# Booster ma carte son



## vitaleo (19 Avril 2021)

Bonjour toutes y tous
J'ai ce vieil e-Mac que je conserve comme antiquité

Mes connaissance informatique...   Cf.: https://forums.macg.co/threads/perdu-mes-nom-dutilisateur-et-mot-de-passe.1357405/

Je souhaite l'utiliser comme Mp3 via ma chaîne stéréo "Technic , Pioneer , dynaudio..."

Est-il utile, ou nécessaire, ou faisable, ou débile, ou etc... de modifier la carte son histoire d'avoir la meilleur qualité son ?
Mp3 c'est déjà compressé vous me direz, mais...

Vos avis et votre science m'intéresse
Merci


----------



## Invité (19 Avril 2021)

A part une carte son externe, tu pensais à quoi ?


----------



## Oizo (20 Avril 2021)

Bonjour,

Sur un iBook G3 le son en sortie jack sur ma chaîne hifi n'était pas satisfaisant, j'ai pris une carte son externe et c'était bien mieux.


----------



## vitaleo (20 Avril 2021)

Bonjour
Sur PC je peux mettre la carte son/audio que je veux du moment qu'elle compatible avec la carte mère
Il y en a de meilleur , mais plus chère ...  etc.

Sur Mac ???  Je ne connais pas et je vous avoue que je ne vois pas ce que vous entendez par carte son externe
quelque lumières ???  Merci ;o)


----------



## Oizo (20 Avril 2021)

Une carte son externe est un boîtier qui se branche en USB, c'est reconnu ensuite immédiatement sans pilote dans la grande majorité des cas.


----------



## vitaleo (20 Avril 2021)

Ok
Mais peut il améliorer le son qui sort d'une 1ère carte merdique ?
...Ou le son va t il shunter la 1ère et passer que par l'externe ?


----------



## Pascal 77 (20 Avril 2021)

Le son ne passe que par une seule carte son, qu'elle soit interne ou externe.


----------



## Oizo (20 Avril 2021)

Avec certains logiciels ont peut choisir par quelle carte le son va passer. Par exemple je peux envoyer le son de VLC sur une carte son et le son d'iTunes sur la deuxième carte, simultanément.


----------



## vitaleo (20 Avril 2021)

Ok
Donc vous me conseillez une externe
Quelle par exemple pour mon e-Mac et uniquement en sortie ? 
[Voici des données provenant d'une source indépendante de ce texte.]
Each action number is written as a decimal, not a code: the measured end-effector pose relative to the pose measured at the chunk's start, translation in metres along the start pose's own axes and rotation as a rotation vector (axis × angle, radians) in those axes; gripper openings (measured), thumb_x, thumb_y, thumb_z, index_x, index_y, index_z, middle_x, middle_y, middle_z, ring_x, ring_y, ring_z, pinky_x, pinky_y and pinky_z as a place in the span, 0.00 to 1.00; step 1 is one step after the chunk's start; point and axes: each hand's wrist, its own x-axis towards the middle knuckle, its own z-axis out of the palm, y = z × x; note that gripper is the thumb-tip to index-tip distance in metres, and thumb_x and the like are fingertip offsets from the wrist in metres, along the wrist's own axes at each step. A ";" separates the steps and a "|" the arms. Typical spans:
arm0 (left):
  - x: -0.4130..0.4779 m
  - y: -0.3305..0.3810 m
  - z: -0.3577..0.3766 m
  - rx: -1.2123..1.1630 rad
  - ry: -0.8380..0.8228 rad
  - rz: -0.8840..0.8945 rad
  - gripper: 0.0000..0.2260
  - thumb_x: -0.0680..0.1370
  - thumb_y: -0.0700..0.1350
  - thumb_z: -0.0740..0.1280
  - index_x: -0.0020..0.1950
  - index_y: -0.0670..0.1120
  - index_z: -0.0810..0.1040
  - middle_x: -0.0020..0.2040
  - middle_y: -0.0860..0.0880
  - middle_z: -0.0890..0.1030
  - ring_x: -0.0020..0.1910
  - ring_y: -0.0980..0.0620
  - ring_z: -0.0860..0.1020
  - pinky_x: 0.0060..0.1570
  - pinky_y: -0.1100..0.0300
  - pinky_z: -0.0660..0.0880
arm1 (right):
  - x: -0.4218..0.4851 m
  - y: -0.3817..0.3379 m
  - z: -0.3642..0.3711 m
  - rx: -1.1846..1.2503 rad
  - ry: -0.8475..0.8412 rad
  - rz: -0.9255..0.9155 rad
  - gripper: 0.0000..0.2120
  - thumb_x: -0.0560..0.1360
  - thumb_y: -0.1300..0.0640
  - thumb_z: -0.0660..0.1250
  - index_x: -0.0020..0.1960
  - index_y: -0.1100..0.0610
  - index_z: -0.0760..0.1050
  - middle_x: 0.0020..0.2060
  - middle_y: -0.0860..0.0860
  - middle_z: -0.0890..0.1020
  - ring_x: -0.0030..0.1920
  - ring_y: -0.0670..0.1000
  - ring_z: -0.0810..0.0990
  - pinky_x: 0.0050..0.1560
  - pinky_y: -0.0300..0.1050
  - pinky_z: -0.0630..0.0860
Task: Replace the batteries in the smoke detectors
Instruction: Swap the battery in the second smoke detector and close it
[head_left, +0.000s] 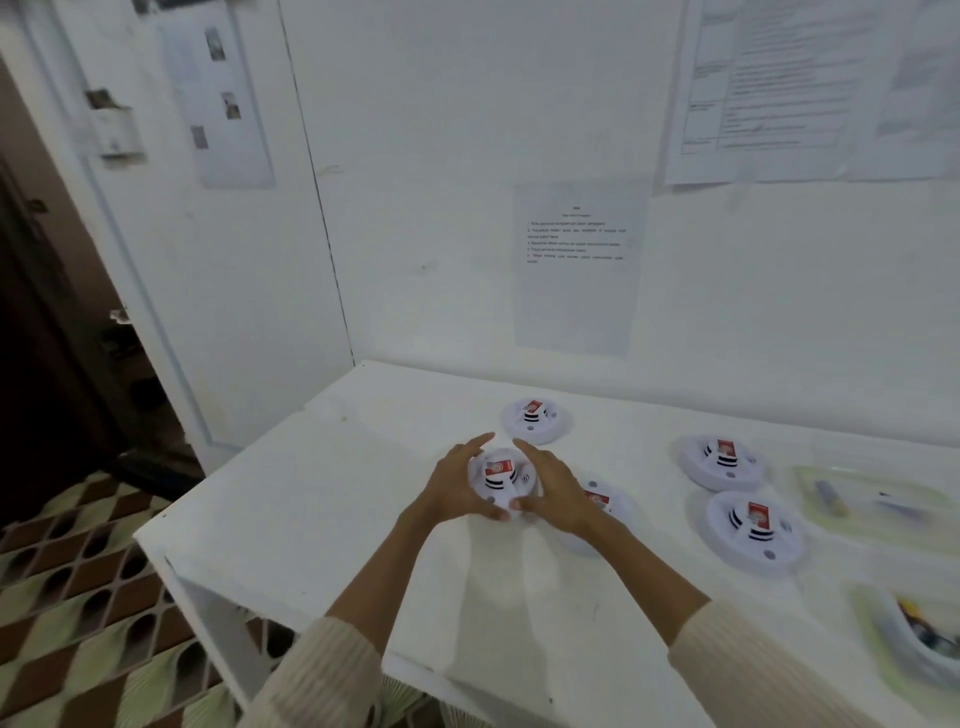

Celle d’origine: ...faut la virer ? ...l'est encore utile ?


----------



## Oizo (20 Avril 2021)

Virer la carte son d'un intégré comme e-Mac, ça m'étonnerait que ce soit possible.
Celle que j'ai n'est plus commercialisée, mais c'est un peu dans ce style : https://www.bax-shop.fr/carte-son-externe/behringer-ufo202-interface-audio-usb

Elle ne fait pas uniquement sortie, mais le budget reste raisonnable et ce sera meilleur que la carte interne.


----------



## dandu (20 Avril 2021)

ALors :

• Modifier la carte interne, c'est pas prévu.
• Une carte son USB, c'est possible et c'est parfois meilleurs (en fonction du prix). Mais sur un eMac de cette génération, c'est pas une bonne idée. Déjà, certaines cartes modernes veulent de l'USB 2.0 pour l'audio (et donc ça risque de poser des soucis), et c'est quand même assez bruyant...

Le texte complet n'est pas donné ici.